## INPUT DATA
____________________
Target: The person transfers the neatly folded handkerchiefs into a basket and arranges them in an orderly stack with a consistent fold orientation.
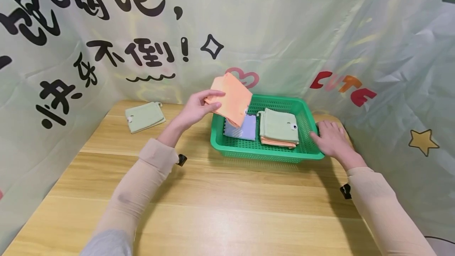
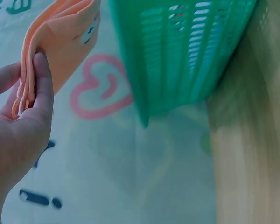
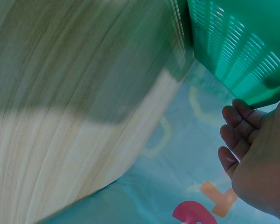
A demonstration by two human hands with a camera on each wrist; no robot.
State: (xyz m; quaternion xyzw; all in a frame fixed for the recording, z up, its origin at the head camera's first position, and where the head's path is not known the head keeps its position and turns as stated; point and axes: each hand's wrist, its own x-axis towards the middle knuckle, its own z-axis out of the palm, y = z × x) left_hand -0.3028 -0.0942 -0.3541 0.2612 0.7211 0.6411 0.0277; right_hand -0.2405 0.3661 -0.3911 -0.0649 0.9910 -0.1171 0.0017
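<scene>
My left hand (image 1: 194, 110) pinches a folded orange towel (image 1: 232, 98) between thumb and fingers, holding it above the left side of a green plastic basket (image 1: 270, 154). In the left wrist view, the towel's layered edge (image 2: 25, 88) lies between the fingertips and thumb. My right hand (image 1: 332, 139) rests at the basket's right rim, its thumb over the rim and its fingers loosely bent outside. Inside the basket, a purple folded towel (image 1: 243, 129) lies partly hidden below the orange one. Beside it, a pale green folded towel (image 1: 279, 125) is stacked on orange cloth (image 1: 277, 142).
Another pale green folded towel (image 1: 145, 117) lies on the wooden table (image 1: 227, 204) at the back left. A printed fabric backdrop (image 1: 277, 31) stands behind the table and along both sides.
</scene>
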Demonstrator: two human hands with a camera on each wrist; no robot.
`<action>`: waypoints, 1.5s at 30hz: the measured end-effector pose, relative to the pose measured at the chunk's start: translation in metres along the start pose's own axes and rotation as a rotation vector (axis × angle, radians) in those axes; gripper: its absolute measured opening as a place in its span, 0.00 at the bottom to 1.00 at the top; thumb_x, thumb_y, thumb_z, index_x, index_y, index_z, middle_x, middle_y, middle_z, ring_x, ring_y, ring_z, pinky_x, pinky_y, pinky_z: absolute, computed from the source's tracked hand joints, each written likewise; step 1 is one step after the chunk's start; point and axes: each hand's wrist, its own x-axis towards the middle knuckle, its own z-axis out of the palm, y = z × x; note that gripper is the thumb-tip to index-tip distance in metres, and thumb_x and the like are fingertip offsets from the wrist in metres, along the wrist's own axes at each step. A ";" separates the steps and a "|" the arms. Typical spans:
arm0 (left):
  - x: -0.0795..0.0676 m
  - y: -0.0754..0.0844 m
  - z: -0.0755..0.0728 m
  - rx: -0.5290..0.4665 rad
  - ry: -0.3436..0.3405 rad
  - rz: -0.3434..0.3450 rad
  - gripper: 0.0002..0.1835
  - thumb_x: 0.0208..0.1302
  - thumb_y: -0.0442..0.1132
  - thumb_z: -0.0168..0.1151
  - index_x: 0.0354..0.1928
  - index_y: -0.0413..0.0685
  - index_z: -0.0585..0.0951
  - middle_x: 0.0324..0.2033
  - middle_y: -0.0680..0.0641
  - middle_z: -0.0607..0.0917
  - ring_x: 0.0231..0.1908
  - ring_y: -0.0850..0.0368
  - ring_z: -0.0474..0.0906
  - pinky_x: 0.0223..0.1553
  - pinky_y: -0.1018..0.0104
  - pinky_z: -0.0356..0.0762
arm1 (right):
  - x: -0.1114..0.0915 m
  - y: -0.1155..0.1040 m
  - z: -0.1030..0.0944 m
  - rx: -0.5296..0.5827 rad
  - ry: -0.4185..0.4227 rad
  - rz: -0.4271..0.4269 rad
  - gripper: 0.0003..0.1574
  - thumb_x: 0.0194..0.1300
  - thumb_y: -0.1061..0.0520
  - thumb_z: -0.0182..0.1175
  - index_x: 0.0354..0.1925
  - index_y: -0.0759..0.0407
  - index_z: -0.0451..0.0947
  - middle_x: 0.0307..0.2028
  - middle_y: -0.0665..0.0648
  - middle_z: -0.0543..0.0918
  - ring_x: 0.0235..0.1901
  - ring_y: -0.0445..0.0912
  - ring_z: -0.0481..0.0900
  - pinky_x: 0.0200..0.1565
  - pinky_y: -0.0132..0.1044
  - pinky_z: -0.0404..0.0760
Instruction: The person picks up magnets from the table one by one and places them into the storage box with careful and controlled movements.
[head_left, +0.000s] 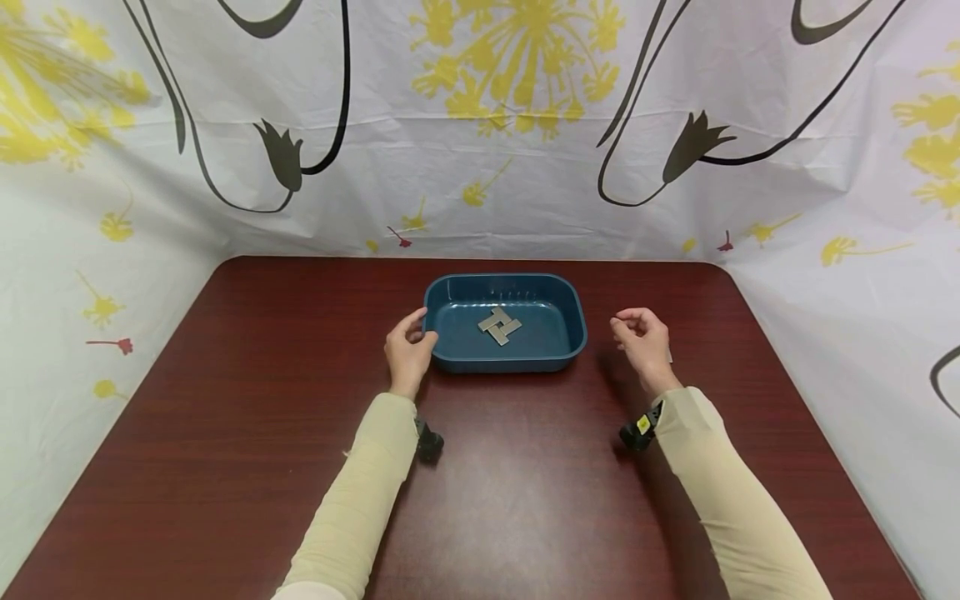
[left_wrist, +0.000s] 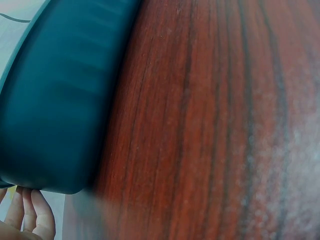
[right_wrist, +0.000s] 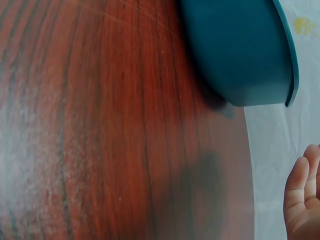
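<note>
A deep blue rectangular tray (head_left: pixel 510 364) stands near the back of the table. On its floor lie several small flat grey bars (head_left: pixel 499 325), arranged like a pinwheel around a small gap. My left hand (head_left: pixel 408 352) holds the tray's left end, thumb at the rim and fingers curled against the end wall. In the left wrist view those fingers (left_wrist: pixel 30 212) meet the tray wall just under its lip. To the right of the tray, apart from it, my right hand (head_left: pixel 643 342) hovers with loosely bent fingers and nothing visible in it.
The dark red wood-grain table (head_left: pixel 300 467) extends around the tray. A white cloth (head_left: pixel 480 192) with yellow and grey flower prints hangs behind and at both sides. Each wrist wears a small black camera, one on the left (head_left: pixel 429 443) and one on the right (head_left: pixel 637 429).
</note>
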 end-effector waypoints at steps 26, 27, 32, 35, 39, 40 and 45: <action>0.000 -0.001 0.000 -0.003 0.003 -0.012 0.23 0.47 0.31 0.57 0.49 0.51 0.79 0.42 0.45 0.80 0.37 0.53 0.75 0.33 0.62 0.72 | -0.007 0.007 -0.025 -0.100 0.139 0.183 0.08 0.58 0.59 0.56 0.36 0.62 0.71 0.23 0.44 0.72 0.22 0.36 0.74 0.25 0.25 0.74; 0.000 -0.001 0.000 -0.004 0.003 -0.012 0.23 0.47 0.31 0.57 0.49 0.51 0.79 0.42 0.45 0.80 0.37 0.53 0.75 0.33 0.62 0.72 | -0.007 0.008 -0.026 -0.104 0.141 0.195 0.08 0.58 0.59 0.56 0.36 0.62 0.71 0.23 0.44 0.72 0.22 0.36 0.74 0.25 0.25 0.74; 0.000 0.000 -0.001 -0.006 -0.003 -0.012 0.23 0.47 0.31 0.57 0.49 0.50 0.78 0.41 0.46 0.80 0.36 0.53 0.75 0.32 0.62 0.72 | -0.006 0.014 -0.031 -0.132 0.179 0.242 0.09 0.57 0.60 0.55 0.37 0.64 0.71 0.22 0.44 0.71 0.20 0.34 0.72 0.22 0.24 0.73; 0.000 0.000 -0.001 -0.005 -0.007 -0.014 0.23 0.47 0.31 0.57 0.50 0.50 0.78 0.42 0.45 0.80 0.36 0.53 0.75 0.32 0.61 0.71 | -0.008 0.016 -0.033 -0.147 0.208 0.280 0.12 0.57 0.61 0.55 0.39 0.67 0.71 0.20 0.43 0.71 0.18 0.33 0.71 0.21 0.24 0.72; 0.000 0.000 -0.001 -0.007 -0.009 -0.014 0.23 0.47 0.31 0.57 0.50 0.50 0.78 0.42 0.43 0.79 0.37 0.52 0.75 0.32 0.62 0.71 | -0.009 0.018 -0.035 -0.161 0.234 0.305 0.13 0.56 0.61 0.54 0.39 0.68 0.71 0.19 0.41 0.71 0.17 0.33 0.70 0.20 0.23 0.71; 0.000 0.000 -0.001 -0.008 -0.011 -0.014 0.23 0.48 0.31 0.57 0.50 0.50 0.78 0.42 0.43 0.79 0.37 0.53 0.75 0.31 0.62 0.71 | -0.009 0.019 -0.035 -0.164 0.237 0.307 0.12 0.56 0.61 0.55 0.39 0.67 0.71 0.18 0.41 0.71 0.17 0.33 0.70 0.20 0.24 0.71; 0.000 0.000 -0.001 -0.003 -0.013 -0.017 0.23 0.48 0.31 0.57 0.50 0.51 0.78 0.42 0.44 0.79 0.37 0.53 0.75 0.31 0.62 0.70 | -0.011 0.020 -0.038 -0.170 0.248 0.329 0.09 0.56 0.61 0.55 0.36 0.65 0.71 0.17 0.40 0.70 0.16 0.33 0.70 0.19 0.24 0.71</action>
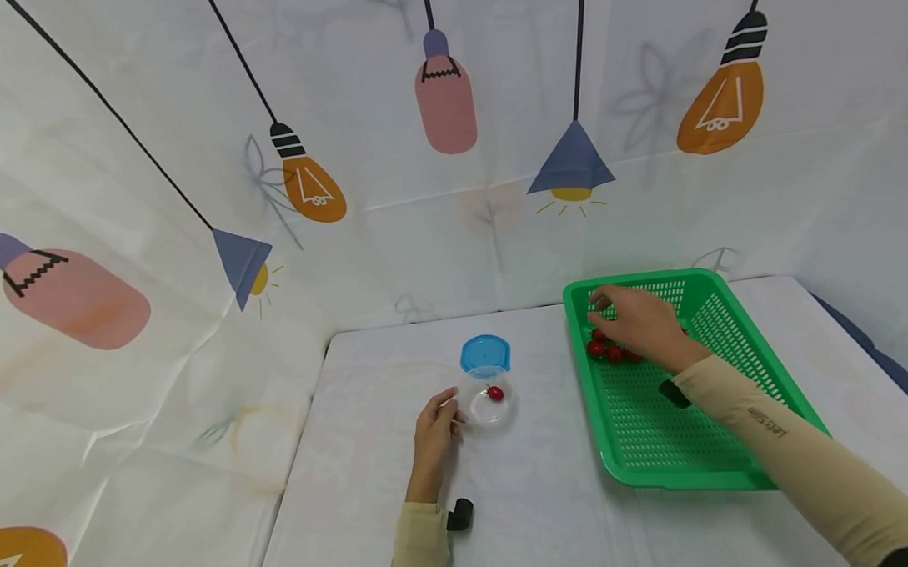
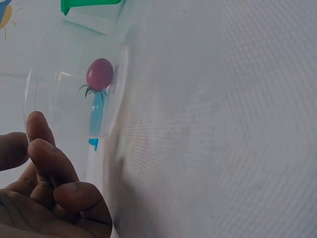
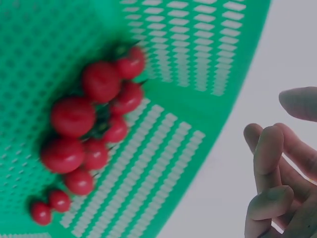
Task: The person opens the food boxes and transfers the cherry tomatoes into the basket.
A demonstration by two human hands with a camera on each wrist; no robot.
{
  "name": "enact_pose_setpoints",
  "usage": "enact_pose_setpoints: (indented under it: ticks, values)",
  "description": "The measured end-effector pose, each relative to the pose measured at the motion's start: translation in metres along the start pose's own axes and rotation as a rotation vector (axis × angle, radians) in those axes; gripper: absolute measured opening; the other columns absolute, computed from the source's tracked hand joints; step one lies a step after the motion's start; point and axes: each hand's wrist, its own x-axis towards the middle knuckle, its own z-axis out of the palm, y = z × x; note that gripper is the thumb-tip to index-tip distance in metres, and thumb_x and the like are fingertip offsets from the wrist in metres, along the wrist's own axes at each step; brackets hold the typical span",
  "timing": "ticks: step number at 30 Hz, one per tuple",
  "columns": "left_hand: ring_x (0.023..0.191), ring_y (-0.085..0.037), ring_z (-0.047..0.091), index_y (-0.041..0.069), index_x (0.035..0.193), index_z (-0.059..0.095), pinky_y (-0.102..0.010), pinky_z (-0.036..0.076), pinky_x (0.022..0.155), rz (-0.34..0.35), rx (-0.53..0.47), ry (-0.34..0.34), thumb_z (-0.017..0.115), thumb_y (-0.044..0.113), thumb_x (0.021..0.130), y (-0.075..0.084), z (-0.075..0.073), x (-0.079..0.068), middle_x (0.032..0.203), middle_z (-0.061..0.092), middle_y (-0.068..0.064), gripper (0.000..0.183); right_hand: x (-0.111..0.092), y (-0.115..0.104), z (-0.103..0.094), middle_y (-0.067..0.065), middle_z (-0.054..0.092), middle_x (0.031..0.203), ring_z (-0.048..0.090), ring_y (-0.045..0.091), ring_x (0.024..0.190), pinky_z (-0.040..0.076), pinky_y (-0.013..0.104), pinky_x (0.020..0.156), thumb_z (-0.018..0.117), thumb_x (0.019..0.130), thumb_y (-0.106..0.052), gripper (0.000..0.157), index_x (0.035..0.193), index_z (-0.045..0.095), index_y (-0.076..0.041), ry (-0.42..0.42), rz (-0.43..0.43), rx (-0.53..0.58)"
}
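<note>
My left hand (image 1: 432, 441) pinches the near-left rim of a small clear plastic cup (image 1: 488, 410) between thumb and fingertips. Inside the cup lies one cherry tomato (image 2: 100, 74) with its green stem end still on. A blue lid (image 1: 485, 352) adjoins the cup's far side. Over the back left part of a green plastic basket (image 1: 641, 480) hovers my right hand (image 1: 640, 322), its fingers loosely bent around nothing. Several red cherry tomatoes (image 3: 73, 117) are grouped against the basket's far wall, below that hand, and partly hidden by it in the head view.
A white cloth (image 1: 348, 479) covers the table, which meets a white curtain (image 1: 393, 260) printed with lamps at the back and left. The basket's raised wall stands between the cup and the tomatoes. A black wrist camera (image 1: 459, 514) sits by the left sleeve.
</note>
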Motion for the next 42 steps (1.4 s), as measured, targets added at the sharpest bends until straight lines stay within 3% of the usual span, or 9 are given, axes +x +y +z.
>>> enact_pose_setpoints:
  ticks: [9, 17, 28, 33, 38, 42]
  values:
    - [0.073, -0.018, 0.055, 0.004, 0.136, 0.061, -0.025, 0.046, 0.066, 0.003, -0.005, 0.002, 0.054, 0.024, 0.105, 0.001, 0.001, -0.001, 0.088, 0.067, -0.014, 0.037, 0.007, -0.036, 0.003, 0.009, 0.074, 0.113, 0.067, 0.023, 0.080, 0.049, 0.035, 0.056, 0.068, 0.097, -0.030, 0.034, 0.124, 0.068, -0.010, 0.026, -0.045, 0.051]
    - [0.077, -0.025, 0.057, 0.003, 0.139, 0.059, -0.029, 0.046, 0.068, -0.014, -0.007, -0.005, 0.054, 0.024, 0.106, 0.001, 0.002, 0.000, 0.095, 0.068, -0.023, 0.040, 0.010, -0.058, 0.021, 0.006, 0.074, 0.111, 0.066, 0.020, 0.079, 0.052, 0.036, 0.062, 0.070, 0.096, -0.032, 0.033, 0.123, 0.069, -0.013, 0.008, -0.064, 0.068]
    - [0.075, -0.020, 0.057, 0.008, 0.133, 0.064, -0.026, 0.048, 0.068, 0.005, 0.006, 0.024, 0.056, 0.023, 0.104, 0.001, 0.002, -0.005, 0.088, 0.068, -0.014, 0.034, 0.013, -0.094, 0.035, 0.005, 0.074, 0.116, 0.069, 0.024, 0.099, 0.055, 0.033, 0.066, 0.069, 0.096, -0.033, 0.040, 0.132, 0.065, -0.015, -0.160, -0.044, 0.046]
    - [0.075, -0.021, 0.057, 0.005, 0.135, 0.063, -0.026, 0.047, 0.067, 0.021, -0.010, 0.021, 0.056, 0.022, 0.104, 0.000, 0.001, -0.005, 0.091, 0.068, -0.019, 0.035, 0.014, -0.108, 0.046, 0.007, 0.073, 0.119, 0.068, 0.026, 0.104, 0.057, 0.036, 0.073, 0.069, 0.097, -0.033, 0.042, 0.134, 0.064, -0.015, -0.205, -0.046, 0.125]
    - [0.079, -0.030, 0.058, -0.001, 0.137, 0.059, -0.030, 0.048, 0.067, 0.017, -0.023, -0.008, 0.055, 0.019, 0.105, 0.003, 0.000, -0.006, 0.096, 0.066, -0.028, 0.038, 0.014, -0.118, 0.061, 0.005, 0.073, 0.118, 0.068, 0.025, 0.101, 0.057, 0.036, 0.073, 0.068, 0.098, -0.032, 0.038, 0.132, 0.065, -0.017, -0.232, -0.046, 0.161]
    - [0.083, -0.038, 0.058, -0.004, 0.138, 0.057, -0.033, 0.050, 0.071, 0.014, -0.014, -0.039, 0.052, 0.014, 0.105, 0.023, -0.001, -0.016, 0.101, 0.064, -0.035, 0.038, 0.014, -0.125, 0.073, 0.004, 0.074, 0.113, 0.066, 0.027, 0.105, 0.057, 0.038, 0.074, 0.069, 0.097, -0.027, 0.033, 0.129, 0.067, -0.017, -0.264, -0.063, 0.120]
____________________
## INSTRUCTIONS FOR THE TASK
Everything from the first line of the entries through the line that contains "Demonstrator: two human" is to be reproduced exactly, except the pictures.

## SOLUTION FOR THIS EXERCISE
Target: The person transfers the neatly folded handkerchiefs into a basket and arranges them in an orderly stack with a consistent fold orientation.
A demonstration by two human hands with a camera on each wrist; no robot.
State: (xyz m; quaternion xyzw; all in a frame fixed for the recording, z up, its origin at the head camera's first position, and where the head's path is not known the head keeps its position and turns as stated; point and axes: each hand's wrist, its own x-axis towards the middle knuckle, its own z-axis out of the palm, y = z × x) left_hand -0.3028 -0.0942 -0.3541 0.2612 0.7211 0.6411 0.0277; right_hand -0.2405 0.3661 -0.3911 -0.0649 0.9910 -0.1171 0.0017
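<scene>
My left hand (image 1: 194, 110) pinches a folded orange towel (image 1: 232, 98) between thumb and fingers, holding it above the left side of a green plastic basket (image 1: 270, 154). In the left wrist view, the towel's layered edge (image 2: 25, 88) lies between the fingertips and thumb. My right hand (image 1: 332, 139) rests at the basket's right rim, its thumb over the rim and its fingers loosely bent outside. Inside the basket, a purple folded towel (image 1: 243, 129) lies partly hidden below the orange one. Beside it, a pale green folded towel (image 1: 279, 125) is stacked on orange cloth (image 1: 277, 142).
Another pale green folded towel (image 1: 145, 117) lies on the wooden table (image 1: 227, 204) at the back left. A printed fabric backdrop (image 1: 277, 31) stands behind the table and along both sides.
</scene>
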Demonstrator: two human hands with a camera on each wrist; no robot.

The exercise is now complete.